日本にいる時は、どちらかというと避けてきた「膜タンパクの検出」をやることになり、最初はちょっと腰が引けていましたが、最近はこの「検出
の難しさ」と正面から取り組んでいます。
5-8 日本語補習校(1月4日)
日本クラブで知り合った人からの紹介で綾子は日本語補習校 Helsingin Japanilainen Kouluyhdistys
の幼児部に通うことになりました。これは文部省の補助を受けて、在フィン日本人が中心になって運営している「週1回の日本語学校」です。日本人の多く、特
にフィンランドの人と結婚した人たちは、子供の日本語教育に悩んでいます。それで大変な苦労をしてこうした学校を運営しています。綾子は、日
本語で話す友達が嬉しいらしく、すぐに学校に馴染んでしまいました。
(追記)文部省の海外教育施設には、日本人学校(全教科・全日制・教師派遣)、補習授業校(特定教科のみ・生徒数が多ければ教師派遣)の2種
類があります。ヘルシンキの日本人は、約200戸、500人であり、子供達の数はせいぜい40人程度。補習授業校がやっとです。くわしくはこちら。
5-9 海の上を歩く(1月11日)
今日は、土曜で子供の日本語補習校の日です。テヘターンカト小学校という学校へ綾子を朝9時までに連れて行きました。学校が終わる
12時まで、待ち時間がありますので、この間に近くの公園に行き、凍った海の上を散歩しました。氷の上は、雪が降り積もり雪原のようになって
います。
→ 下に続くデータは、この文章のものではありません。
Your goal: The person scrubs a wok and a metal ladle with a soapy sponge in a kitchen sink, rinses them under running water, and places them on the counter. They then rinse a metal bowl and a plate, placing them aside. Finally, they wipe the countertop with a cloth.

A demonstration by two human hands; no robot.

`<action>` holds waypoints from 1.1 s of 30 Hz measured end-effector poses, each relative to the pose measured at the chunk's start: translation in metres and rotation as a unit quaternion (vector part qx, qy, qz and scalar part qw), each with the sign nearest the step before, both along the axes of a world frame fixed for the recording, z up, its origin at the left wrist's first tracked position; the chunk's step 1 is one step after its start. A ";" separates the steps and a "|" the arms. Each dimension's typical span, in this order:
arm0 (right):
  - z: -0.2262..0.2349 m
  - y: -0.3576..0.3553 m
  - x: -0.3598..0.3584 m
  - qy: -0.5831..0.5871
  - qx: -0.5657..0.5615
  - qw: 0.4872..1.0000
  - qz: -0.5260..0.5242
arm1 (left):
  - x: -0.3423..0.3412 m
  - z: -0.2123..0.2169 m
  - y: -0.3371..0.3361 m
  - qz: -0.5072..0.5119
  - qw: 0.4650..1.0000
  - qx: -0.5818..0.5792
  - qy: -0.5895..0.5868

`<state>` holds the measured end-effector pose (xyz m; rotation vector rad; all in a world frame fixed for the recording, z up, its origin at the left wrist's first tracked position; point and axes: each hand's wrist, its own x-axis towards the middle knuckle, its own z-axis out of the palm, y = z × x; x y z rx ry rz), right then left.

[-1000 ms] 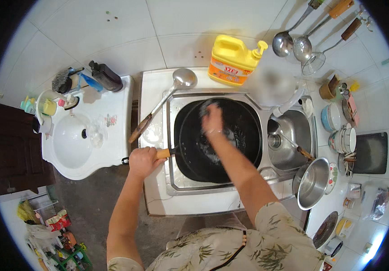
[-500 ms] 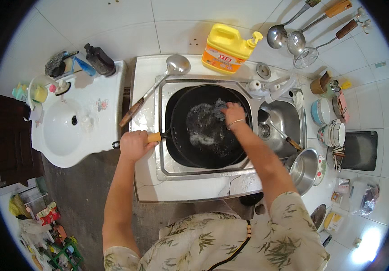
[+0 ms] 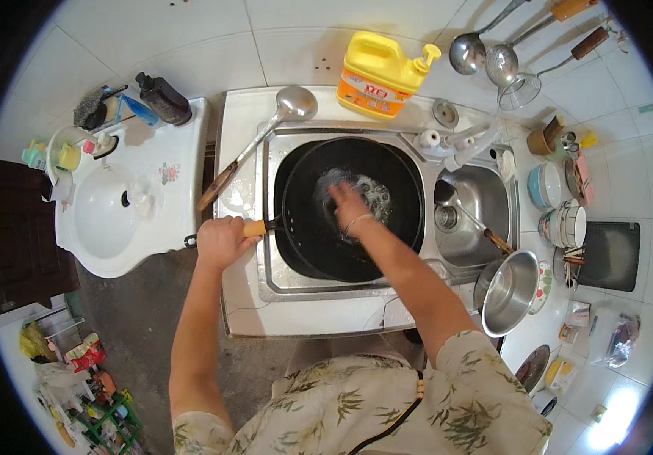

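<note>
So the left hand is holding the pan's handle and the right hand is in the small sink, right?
Not quite: the right hand is inside the pan, not the small sink, as the head view shows. The left hand does hold the handle.

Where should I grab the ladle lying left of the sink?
Likely best: grip the ladle across its wooden handle, from the near left; that slender end lies nearest, the metal bowl farthest. The left hand, closest, holds the wok handle.

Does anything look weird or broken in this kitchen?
Maybe: thin dark lines on the white counter in front of the sink look like cracks. Also, the ladle left of the sink has its handle poking past the counter's edge.
</note>
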<state>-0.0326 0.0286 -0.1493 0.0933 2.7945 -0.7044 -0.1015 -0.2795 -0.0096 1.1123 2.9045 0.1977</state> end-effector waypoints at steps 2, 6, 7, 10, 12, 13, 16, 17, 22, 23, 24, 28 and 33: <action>0.013 0.028 0.006 -0.079 0.037 0.996 -0.035 | 0.001 0.000 -0.002 0.004 1.000 0.011 0.005; 0.034 0.018 0.067 -0.239 0.104 0.965 0.019 | 0.001 0.003 -0.002 0.019 0.999 -0.024 -0.021; 0.035 0.000 0.077 -0.235 0.063 0.970 0.024 | 0.002 0.003 -0.003 0.020 0.999 -0.022 -0.020; 0.036 -0.042 0.053 -0.128 -0.039 0.990 0.044 | 0.001 0.003 0.000 0.011 1.000 -0.006 -0.016; 0.022 -0.030 0.016 -0.078 0.008 0.997 0.013 | -0.001 0.001 0.001 0.003 1.000 -0.001 -0.012; 0.011 -0.014 0.001 -0.042 0.028 0.999 -0.014 | -0.003 0.000 0.001 0.001 1.000 -0.003 -0.010; 0.032 0.039 0.008 -0.146 0.070 0.986 -0.038 | 0.002 0.001 0.000 0.003 1.000 -0.005 -0.009; 0.040 0.046 0.023 -0.196 0.098 0.976 -0.004 | 0.002 0.002 0.000 0.005 1.000 -0.003 -0.006; 0.058 -0.010 0.075 -0.266 -0.079 0.949 0.149 | 0.003 0.002 -0.004 0.020 1.000 -0.007 -0.011; 0.051 -0.027 0.074 -0.215 -0.169 0.956 0.103 | 0.003 0.002 -0.002 0.019 1.000 -0.007 -0.015; 0.047 -0.044 0.060 -0.153 -0.237 0.957 0.062 | 0.002 0.004 0.001 0.022 0.999 -0.014 -0.024; 0.014 -0.069 -0.020 0.095 -0.280 0.950 -0.096 | -0.001 0.002 0.002 0.009 0.999 -0.013 -0.029; 0.004 -0.009 -0.053 0.090 -0.146 0.924 -0.340 | 0.003 0.003 -0.003 0.020 1.000 -0.005 -0.019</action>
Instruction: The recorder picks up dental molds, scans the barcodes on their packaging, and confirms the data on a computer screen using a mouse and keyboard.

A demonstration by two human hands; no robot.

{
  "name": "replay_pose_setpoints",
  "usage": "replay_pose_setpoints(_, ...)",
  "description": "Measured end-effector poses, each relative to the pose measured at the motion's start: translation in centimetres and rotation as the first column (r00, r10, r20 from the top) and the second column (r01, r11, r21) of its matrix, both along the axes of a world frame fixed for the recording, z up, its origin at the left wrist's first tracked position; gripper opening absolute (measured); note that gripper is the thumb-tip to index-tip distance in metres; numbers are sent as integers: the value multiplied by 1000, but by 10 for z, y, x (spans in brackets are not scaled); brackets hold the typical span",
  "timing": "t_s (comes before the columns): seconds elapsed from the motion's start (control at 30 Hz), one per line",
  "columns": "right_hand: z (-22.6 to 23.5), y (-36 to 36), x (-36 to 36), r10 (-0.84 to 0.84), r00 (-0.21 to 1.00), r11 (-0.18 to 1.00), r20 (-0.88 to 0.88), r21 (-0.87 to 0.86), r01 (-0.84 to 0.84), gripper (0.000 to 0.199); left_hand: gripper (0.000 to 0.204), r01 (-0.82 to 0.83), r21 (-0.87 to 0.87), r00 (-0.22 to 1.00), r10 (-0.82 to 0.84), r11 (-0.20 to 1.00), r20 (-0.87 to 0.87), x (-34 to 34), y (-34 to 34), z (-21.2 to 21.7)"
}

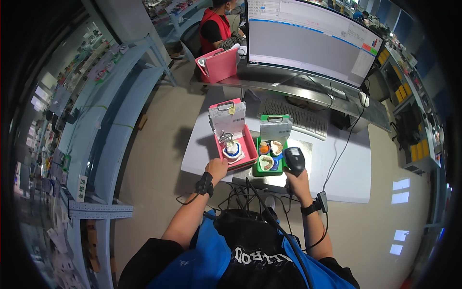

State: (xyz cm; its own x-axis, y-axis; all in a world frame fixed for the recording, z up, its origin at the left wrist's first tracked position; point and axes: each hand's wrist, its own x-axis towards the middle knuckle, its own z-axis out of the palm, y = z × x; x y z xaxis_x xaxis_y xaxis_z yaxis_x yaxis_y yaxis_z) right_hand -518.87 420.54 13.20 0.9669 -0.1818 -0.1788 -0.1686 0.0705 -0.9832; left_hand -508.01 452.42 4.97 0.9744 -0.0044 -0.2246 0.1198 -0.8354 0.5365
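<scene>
My left hand (pixel 217 168) is closed on the near left corner of a pink tray (pixel 248 144), which seems stacked on others. Inside the tray are a white and blue dental model (pixel 232 150) and a metal articulator (pixel 225 138). A paper slip (pixel 234 120) is clipped upright at its back. My right hand (pixel 299 183) grips a black barcode scanner (pixel 294 160), its head over the right edge of a green tray (pixel 259 168). That tray holds dental casts (pixel 266 163), an orange piece (pixel 264 148) and blue pieces, with a clipped slip (pixel 275 129) behind them.
Behind the trays lie a keyboard (pixel 298 118) and a large curved monitor (pixel 308 43) on a metal shelf. Another pink tray (pixel 219 66) stands at the shelf's left end. Cables (pixel 250 192) hang by the front edge. A person in a red vest (pixel 216 26) sits beyond; blue-grey racks (pixel 120 106) stand left.
</scene>
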Motion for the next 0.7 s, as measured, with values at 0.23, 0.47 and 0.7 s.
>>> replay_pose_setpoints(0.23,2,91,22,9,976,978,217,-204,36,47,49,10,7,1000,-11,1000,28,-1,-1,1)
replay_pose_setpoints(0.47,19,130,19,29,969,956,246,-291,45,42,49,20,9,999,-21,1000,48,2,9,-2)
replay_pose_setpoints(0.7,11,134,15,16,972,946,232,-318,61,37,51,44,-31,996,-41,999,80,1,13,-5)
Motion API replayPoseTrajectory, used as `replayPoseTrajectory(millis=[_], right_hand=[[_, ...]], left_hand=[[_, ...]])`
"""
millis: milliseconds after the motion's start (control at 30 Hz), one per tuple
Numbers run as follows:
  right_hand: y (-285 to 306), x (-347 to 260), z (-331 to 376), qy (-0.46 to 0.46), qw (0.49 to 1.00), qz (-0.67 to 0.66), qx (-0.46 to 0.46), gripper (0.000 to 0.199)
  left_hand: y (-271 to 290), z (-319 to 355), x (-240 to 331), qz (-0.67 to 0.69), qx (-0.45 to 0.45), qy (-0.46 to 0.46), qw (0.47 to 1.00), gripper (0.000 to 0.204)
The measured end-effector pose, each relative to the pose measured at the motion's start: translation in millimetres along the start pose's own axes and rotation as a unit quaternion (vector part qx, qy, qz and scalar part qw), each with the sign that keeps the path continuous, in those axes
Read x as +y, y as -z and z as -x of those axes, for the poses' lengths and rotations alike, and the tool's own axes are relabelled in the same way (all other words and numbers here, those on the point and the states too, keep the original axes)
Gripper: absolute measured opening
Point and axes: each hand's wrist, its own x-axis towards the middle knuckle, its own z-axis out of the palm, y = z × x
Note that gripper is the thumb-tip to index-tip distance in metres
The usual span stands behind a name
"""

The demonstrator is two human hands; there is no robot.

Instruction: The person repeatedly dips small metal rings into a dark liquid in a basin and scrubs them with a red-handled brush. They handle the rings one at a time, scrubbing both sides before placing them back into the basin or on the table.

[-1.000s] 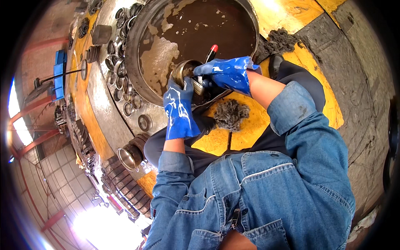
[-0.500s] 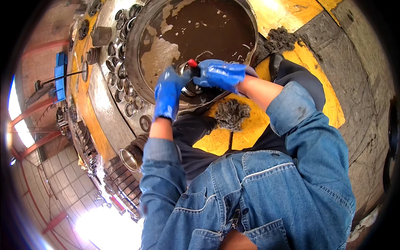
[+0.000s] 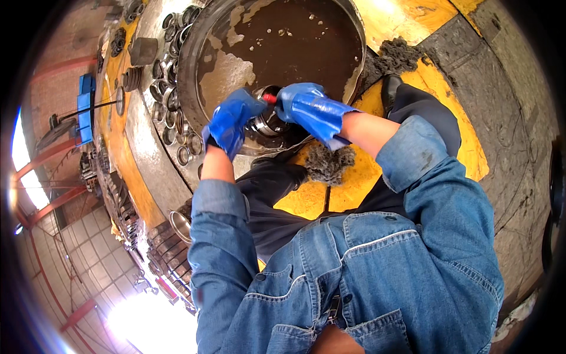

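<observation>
In the head view my two blue-gloved hands meet over the near edge of a wide round metal pan (image 3: 190, 76) of dark liquid. My right hand (image 3: 309, 112) is closed on a red-ended tool (image 3: 269, 98); its working end is hidden. A shiny round metal ring (image 3: 270, 125) sits tilted just below the hands, inside the pan's near side. My left hand (image 3: 234, 120) is closed at the ring's left edge, its fingertips partly out of sight.
Several metal rings (image 3: 170, 99) crowd the bench left of the pan. A grey clump of fibrous waste (image 3: 330, 164) lies on the yellow floor between my legs, and another dark clump (image 3: 398, 56) sits right of the pan. A metal cup (image 3: 180, 226) stands by my left forearm.
My left hand has tilted and shifted left, its forearm moving with it. The right hand has turned slightly, the red end has dropped a little, and more of the ring shows.
</observation>
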Motion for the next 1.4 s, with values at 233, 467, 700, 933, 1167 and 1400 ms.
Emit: replayPoseTrajectory(millis=[233, 467, 700, 933, 1167, 1400], right_hand=[[15, 33, 28, 0.074, 0.965, -0.25, 0.005, 0.037], [20, 42, 34, 0.135, 0.937, -0.316, -0.059, 0.038], [-7, 10, -5, 0.074, 0.996, 0.034, 0.021, 0.03], [32, 29, -5, 0.062, 0.978, 0.143, 0.14, 0.021], [59, 28, 2, -0.089, 0.99, -0.057, 0.098, 0.04], [48, 36, -8, -0.105, 0.992, -0.036, 0.056, 0.038]], left_hand=[[-41, 38, 27, -0.038, 0.17, 0.083, 0.981, 0.078], [-59, 63, 21, -0.002, 0.206, 0.1, 0.973, 0.066], [-12, -23, -35, 0.066, 0.045, -0.083, 0.993, 0.063], [-1, -5, 22, -0.143, 0.013, -0.013, 0.989, 0.063], [2, 46, 53, -0.312, -0.011, -0.094, 0.946, 0.045], [-22, 24, -9, -0.53, 0.143, -0.374, 0.748, 0.027]])
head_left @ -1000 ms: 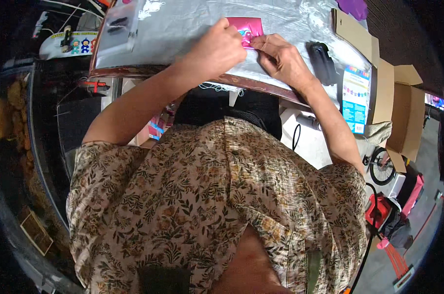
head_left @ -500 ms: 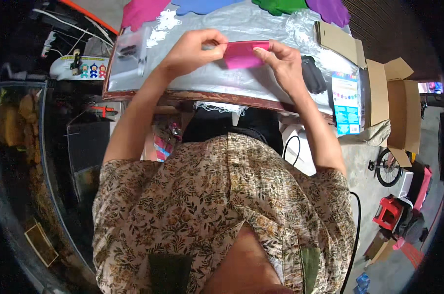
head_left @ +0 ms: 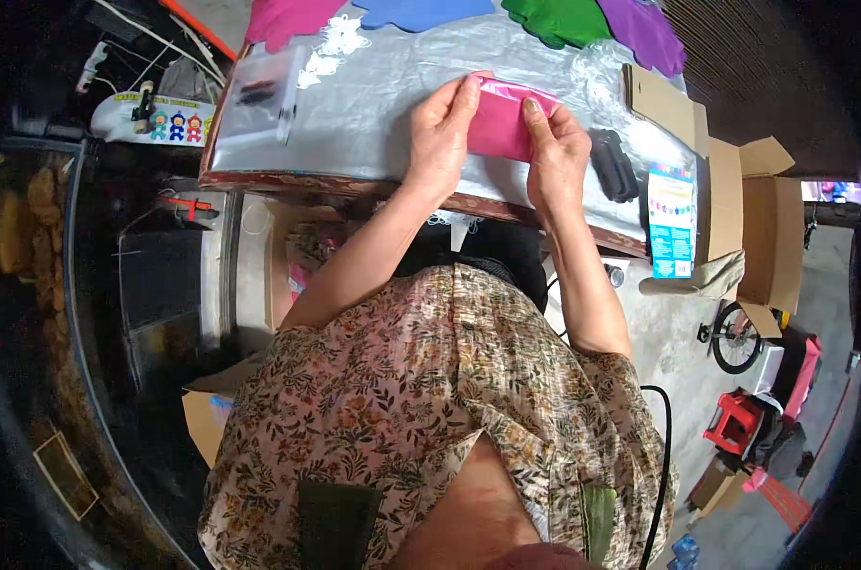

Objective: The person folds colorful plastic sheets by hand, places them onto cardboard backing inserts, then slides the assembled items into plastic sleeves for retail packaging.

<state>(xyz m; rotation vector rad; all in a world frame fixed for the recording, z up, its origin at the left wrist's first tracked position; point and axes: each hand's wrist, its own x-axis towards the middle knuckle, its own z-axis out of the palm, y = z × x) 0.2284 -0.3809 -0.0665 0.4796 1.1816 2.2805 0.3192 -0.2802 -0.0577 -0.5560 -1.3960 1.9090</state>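
On the head view, my left hand had thumb and fingers pinched on the left side of a shiny pink packet, and my right hand had pretty much the same closed grip on its right side, thumb on top. So the packet spanned the gap between my fingers, above the silvery table. Just right of my right fingers lay a black bundle, with a blue-and-white card further out. Well left of my fingers was a clear bag.
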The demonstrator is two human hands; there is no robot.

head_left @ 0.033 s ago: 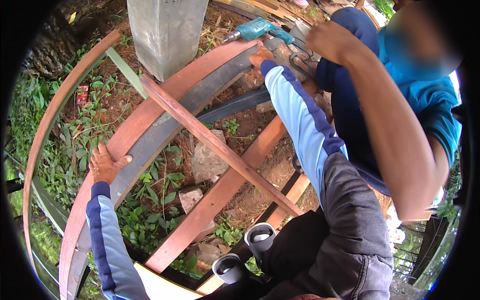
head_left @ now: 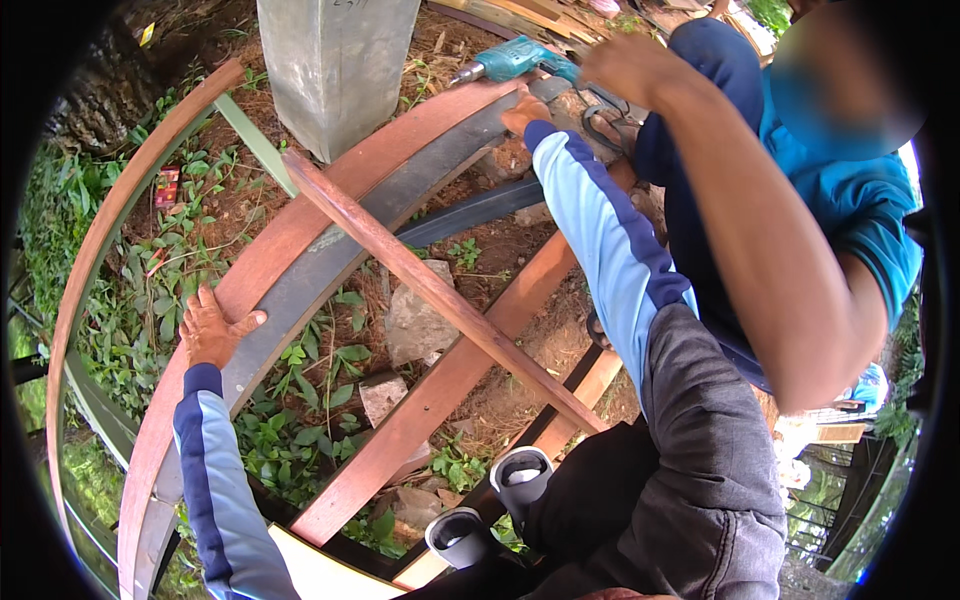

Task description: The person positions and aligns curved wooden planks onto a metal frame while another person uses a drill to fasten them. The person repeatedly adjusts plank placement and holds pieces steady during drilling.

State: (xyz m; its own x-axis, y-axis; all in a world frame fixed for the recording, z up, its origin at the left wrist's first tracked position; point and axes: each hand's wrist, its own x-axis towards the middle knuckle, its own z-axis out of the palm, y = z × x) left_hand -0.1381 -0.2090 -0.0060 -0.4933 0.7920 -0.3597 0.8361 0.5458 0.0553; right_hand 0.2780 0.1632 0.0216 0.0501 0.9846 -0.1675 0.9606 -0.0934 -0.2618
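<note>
Steadying a long, curved reddish strip (head_left: pixel 275 245) from its left side and upper end, a person in light-blue sleeves leans over an outdoor timber frame. The strip sweeps from the lower left of the frame to the upper centre, alongside a dark grey curved beam (head_left: pixel 295 290). At centre left, the left hand (head_left: pixel 212 332) lies flat on the strip, fingers loosely spread, gripping nothing. At upper centre, the right hand (head_left: pixel 518 112) touches the far end, partly bent; its exact hold cannot be told. A wooden bar (head_left: pixel 425 280) crosses both curved pieces diagonally. A teal drill (head_left: pixel 505 60) is just beyond the right hand, near a co-worker's blurred hand (head_left: pixel 628 72) at upper right. Judging from the layout, the two curves are already matched along their length; whether they are fastened, and how much remains, cannot be told.
</note>
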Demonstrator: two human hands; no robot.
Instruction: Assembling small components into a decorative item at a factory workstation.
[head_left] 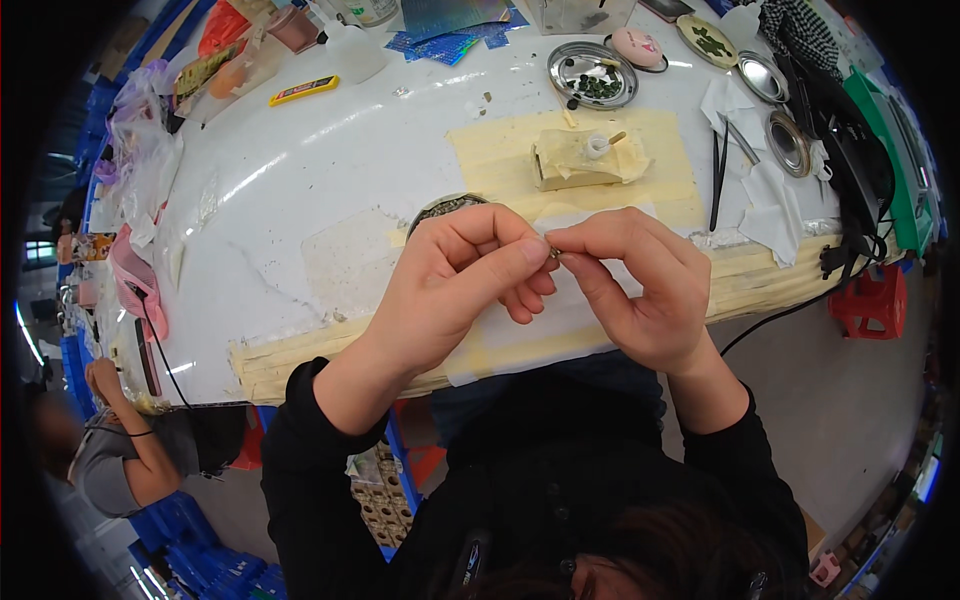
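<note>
My left hand point(440, 280) and my right hand point(650, 290) meet above the table's near edge. Between their thumbs and forefingers is a tiny metallic-looking piece point(555, 253), too small to name and mostly covered by the fingertips. Both hands are closed in a pinch on it. Behind my left hand stands a round dish point(436, 212) of small greyish bits, partly hidden by the knuckles. Beyond my right hand, a tape-covered block point(560, 175) carries a small whitish bottle point(597, 147). A white sheet point(520, 350) lies beneath my hands.
A metal plate point(632, 90) with dark green pieces sits at the back. Dark tweezers point(718, 175) and white tissues point(772, 210) lie to the right. A yellow cutter point(303, 91) and a squeeze bottle point(354, 55) are at the back left. Another person point(135, 455) sits at the left.
</note>
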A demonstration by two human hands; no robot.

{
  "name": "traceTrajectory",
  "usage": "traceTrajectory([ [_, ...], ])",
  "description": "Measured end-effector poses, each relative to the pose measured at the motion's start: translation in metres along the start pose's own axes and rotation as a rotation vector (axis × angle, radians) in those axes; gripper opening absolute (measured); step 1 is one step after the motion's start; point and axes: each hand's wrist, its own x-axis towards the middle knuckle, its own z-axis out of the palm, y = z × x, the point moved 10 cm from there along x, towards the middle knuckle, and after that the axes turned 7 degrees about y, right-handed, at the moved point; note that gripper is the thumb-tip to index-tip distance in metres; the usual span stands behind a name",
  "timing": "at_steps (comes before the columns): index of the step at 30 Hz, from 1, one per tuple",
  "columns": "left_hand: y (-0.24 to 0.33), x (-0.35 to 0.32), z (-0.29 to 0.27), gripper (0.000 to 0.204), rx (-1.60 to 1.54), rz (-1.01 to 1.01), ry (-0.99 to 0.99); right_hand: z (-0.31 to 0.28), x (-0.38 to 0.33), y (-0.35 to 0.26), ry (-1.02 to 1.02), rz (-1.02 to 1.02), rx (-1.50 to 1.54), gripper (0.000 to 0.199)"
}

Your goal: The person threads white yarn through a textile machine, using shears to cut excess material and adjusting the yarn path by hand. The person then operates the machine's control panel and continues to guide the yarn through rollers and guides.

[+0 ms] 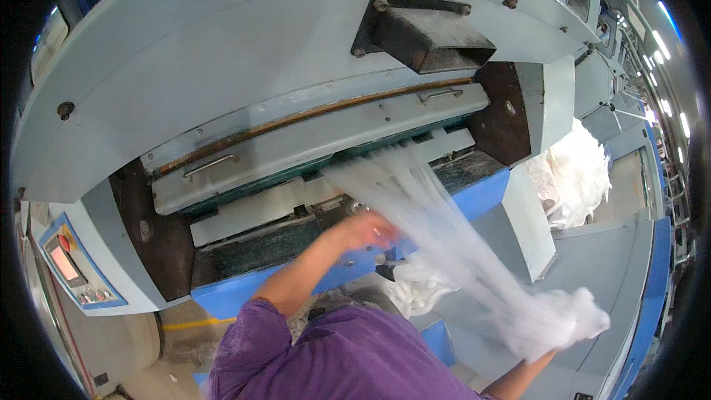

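Note:
A thin veil of white fibre (452, 233) stretches out of the slot of a grey machine and runs down to the right. It ends in a fluffy bunch (570, 318) around my right hand, whose fingers are hidden in it. Only the wrist and right forearm (527, 376) show below. The fibre is pulled taut towards that hand. My left hand (366, 230) is beside the veil's left edge, in front of the machine's middle. Its fingers are smeared by motion, so I cannot tell whether they touch the fibre.
A long grey cover with handles (211, 167) spans the machine above the slot. A black duct (452, 37) juts out overhead. Blue front panels (481, 192) edge the opening. White fibre heaps (574, 174) lie at the right and below the slot. A control panel (74, 263) is at left.

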Motion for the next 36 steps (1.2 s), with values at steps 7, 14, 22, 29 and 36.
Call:
traceTrajectory([
  [7,0.016,0.039,-0.172,0.028,-0.648,0.146,0.783,0.035,0.040,0.025,0.385,-0.370,-0.644,0.083],
  [14,0.034,0.092,-0.054,0.016,0.484,0.120,0.678,0.316,-0.011,-0.132,-0.268,-0.744,-0.145,0.088],
  [22,-0.041,-0.008,0.109,0.024,0.971,0.243,-0.028,0.570,0.003,-0.202,-0.672,-0.695,-0.444,0.109],
  [29,0.002,-0.125,-0.085,0.039,-0.136,0.271,0.875,0.694,-0.099,-0.209,-0.560,-0.986,-0.589,0.070],
  [36,-0.012,-0.103,-0.180,0.032,-0.790,0.242,0.502,0.617,-0.310,-0.249,-1.207,-0.878,0.245,0.037],
])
15cm
ほどの雪の層を払いのけると氷が見えます。しかし、そうして氷を確認しなければまるで地面を歩いているのと変わりません。天気もよく、まぶし
い陽光の中、気持ちのよい散歩になりました。
ちなみにヘルシンキの人たちも、犬を連れて散歩したり、穴を開けて釣りをしたり、クロスカントリースキーやスケートをしたりと凍った海の上が
大好きなようです。塩水は簡単には氷らないようなイメージがありましたが、ヘルシンキでは、雪が降りはじめたその日から海一面が氷りました。
波が静かなせいもあるかもしれませんが、それはそれはあっけなく海が氷りました。